Se os responsáveis por essa situação deixam de instigar e financiar esses terroristas, a Síria poderá resolver por si mesma a crise através de um diálogo político, assegurou.
O documento vetado por Rússia e China impunha seis demandas às autoridades sírias, entre elas "a retirada das forças armadas e de segurança das cidades e povos e seu regresso aos quartéis".
Também pedia livre movimento e pleno acesso para "todas as instituições relevantes da Liga Árabe e da imprensa internacional e árabe a todas partes na Síria para determinar a verdade sobre a situação sobre o terreno e monitorar os incidentes que ocorram".

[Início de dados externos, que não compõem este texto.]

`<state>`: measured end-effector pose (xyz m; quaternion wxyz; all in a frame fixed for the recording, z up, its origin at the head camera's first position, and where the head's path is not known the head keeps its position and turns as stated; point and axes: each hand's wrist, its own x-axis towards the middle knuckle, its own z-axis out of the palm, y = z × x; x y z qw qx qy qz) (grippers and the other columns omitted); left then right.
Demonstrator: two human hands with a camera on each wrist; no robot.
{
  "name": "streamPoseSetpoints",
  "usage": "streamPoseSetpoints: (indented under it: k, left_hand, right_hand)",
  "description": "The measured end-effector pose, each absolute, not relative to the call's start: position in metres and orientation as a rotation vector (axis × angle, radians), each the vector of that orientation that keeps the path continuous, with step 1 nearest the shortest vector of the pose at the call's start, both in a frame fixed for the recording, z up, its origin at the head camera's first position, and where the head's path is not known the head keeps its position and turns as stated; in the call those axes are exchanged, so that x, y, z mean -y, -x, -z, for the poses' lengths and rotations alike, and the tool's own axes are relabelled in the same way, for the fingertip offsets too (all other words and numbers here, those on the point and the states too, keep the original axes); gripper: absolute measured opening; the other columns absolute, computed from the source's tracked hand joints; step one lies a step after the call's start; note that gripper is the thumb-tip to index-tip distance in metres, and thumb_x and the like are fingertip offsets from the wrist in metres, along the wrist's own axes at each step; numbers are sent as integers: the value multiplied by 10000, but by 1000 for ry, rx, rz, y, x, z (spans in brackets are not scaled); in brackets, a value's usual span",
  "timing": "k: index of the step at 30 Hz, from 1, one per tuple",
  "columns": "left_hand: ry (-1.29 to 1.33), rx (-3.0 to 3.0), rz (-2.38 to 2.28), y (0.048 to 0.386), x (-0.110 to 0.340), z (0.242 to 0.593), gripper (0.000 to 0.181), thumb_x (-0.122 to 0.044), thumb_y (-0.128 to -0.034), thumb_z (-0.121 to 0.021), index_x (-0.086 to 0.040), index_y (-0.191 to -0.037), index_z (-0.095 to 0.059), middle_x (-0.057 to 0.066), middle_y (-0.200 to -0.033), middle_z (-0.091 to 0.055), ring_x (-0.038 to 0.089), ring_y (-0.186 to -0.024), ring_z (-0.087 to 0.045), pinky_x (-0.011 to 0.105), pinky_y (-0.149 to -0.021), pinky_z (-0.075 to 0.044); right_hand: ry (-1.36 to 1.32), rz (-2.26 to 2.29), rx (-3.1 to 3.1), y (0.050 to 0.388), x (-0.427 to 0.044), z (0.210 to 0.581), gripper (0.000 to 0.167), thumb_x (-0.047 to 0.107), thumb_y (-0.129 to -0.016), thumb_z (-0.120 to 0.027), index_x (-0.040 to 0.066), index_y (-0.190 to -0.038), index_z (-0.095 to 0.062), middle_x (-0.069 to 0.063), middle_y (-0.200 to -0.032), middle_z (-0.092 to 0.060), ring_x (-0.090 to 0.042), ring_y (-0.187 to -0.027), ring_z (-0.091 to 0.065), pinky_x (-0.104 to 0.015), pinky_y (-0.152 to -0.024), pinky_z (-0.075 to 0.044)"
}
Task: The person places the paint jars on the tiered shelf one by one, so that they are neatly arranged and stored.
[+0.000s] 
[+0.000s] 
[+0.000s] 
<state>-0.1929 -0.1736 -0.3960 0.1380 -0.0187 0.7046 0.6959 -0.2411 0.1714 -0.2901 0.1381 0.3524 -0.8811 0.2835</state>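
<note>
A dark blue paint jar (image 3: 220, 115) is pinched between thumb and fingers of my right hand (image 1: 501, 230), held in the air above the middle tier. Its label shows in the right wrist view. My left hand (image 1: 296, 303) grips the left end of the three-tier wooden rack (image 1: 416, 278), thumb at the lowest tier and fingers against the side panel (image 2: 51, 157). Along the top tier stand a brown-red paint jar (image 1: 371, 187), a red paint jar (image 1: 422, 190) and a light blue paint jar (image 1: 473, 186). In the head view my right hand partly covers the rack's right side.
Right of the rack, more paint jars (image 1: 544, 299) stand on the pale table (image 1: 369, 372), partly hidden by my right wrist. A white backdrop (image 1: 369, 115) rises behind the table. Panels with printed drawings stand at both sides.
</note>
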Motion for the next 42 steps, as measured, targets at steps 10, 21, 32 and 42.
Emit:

Depois do veto da Rússia e da China, o secretário geral da ONU, Ban Ki-moon, tomou partido ao lado dos países que respaldavam a resolução recusada e lamentou que o Conselho de Segurança tenha sido incapaz de acordar o projeto que apoiava a Liga Árabe.
Considerou que a não aprovação do texto "socava o papel da ONU e da comunidade internacional quando as autoridades sírias devem escutar uma voz unificada que chama pelo fim imediato de sua violência contra o povo sírio".
O Conselho de Segurança perdeu uma oportunidade para "decidir uma ação unida que ajude a finalizar a crise", insistiu.
Não obstante, Moscou anunciou ontem que seu chanceler, Serguei Lavrov, e o secretário do Conselho Nacional de Segurança, Nicolai Patrushev, viajarão na próxima terça-feira a Damasco para reunirem-se com o presidente al-Assad.
Quiçá trate-se do primeiro movimento de uma nova batalha diplomática entre os promotores de uma solução política e os impulsionadores de uma mudança de regime nesse país árabe como ocorreu na Líbia em outubro passado.